Matt 19:1–12. “Some are neutered because they were born that way, and some are neutered because people neutered them, and some are neutered because they neutered themselves for the sake of heaven.” Jesus tells his disciples that whatever he or Moses has said about marriage or divorce at any given time is meant strictly for the understanding and situation of those to whom each was speaking. But in this short disquisition, it seems to me, he has covered all the possibilities. He has provided an anatomy of marital dispositions. The natural state, he argues on the authority of Genesis, is for a man to be united with a woman for life. Moses allowed divorce, he claims, on account of the hard-heartedness (we would say heartlessness) of the ancient Israelite men toward their women. (They were polygamous, like the Arabs today, I gather, though this is no proof of insensibility.) But the most interesting cases are represented by Jesus himself, who I do believe was celibate for the sake of his ministry (who in his right mind would marry and have children knowing his fate would be that of Jesus?); Paul, who I think was not suited to marriage from birth, being of the most extreme temperament; and people such as myself, and perhaps my master, ruined for marriage by what others have made of them.

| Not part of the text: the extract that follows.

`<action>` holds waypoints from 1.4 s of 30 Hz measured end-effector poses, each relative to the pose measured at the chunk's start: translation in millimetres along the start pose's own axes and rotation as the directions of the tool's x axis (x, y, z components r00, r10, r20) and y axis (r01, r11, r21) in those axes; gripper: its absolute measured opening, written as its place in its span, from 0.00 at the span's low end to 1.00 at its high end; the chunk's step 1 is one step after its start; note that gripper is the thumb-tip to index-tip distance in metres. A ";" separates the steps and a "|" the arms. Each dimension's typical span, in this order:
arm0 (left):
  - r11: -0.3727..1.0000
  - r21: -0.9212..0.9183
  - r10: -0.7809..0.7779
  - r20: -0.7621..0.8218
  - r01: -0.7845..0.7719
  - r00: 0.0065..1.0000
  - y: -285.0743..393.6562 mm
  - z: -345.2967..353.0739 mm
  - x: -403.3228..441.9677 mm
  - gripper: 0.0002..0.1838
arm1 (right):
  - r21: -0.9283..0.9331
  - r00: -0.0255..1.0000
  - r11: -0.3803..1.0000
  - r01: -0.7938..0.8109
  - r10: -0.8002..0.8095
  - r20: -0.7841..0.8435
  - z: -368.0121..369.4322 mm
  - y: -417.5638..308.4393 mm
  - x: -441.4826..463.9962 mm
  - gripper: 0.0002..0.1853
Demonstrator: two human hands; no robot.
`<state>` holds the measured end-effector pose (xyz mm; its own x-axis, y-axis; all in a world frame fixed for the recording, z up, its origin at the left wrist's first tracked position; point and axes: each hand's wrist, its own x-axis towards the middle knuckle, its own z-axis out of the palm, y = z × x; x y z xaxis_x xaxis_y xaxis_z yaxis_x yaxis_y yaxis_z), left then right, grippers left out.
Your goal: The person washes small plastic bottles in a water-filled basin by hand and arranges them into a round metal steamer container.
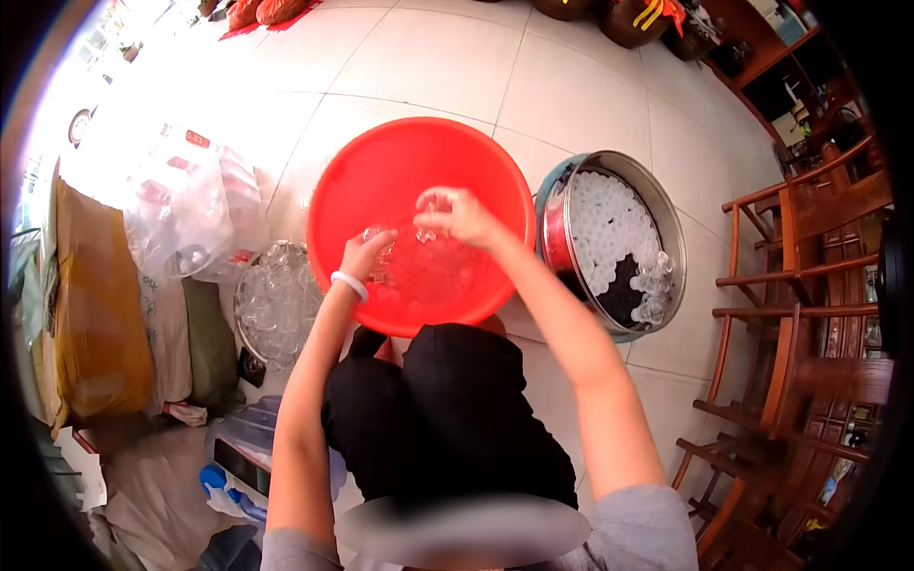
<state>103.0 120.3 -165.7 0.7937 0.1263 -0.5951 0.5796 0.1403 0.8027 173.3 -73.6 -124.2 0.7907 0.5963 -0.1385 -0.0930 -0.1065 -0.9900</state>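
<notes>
A large red basin point(419, 136) stands on the floor in front of my knees, with water and several clear pieces low inside it. My left hand point(364, 252), with a white band at the wrist, is over the basin's left part. Its fingers are curled round a small clear glass-like piece point(385, 235). Over the middle of the basin, my right hand point(461, 218) pinches another clear glass-like piece point(425, 231) between thumb and fingers. The two hands are slightly apart. Glare and small size hide the exact shape of both pieces.
Right of the basin, a round metal-rimmed container point(678, 257) holds many small whitish, cup-like pieces and some clear ones. A round tray point(238, 309) of clear glassware is at the left. Plastic bags point(181, 214), sacks point(100, 305) and wooden chairs point(790, 276) stand around.
</notes>
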 end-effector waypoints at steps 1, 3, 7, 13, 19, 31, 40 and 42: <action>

Certainly combinations of these categories are also possible. Luther began with Jesus and ended with Adam. It is a wonder the monastery did not ruin him for marriage.
Faust meets Margarete “in passing” and, in response to his gentlemanly courtesy, she drily responds that she is neither pretty nor a young lady,41 by which she does not mean to suggest she is no longer a virgin, but rather that she is not overly given to undue courtesy. She proves her point by being so curt with Faust, who is not the least bit deterred—on the contrary, he is charmed by her rudeness. Or rather her rusticity.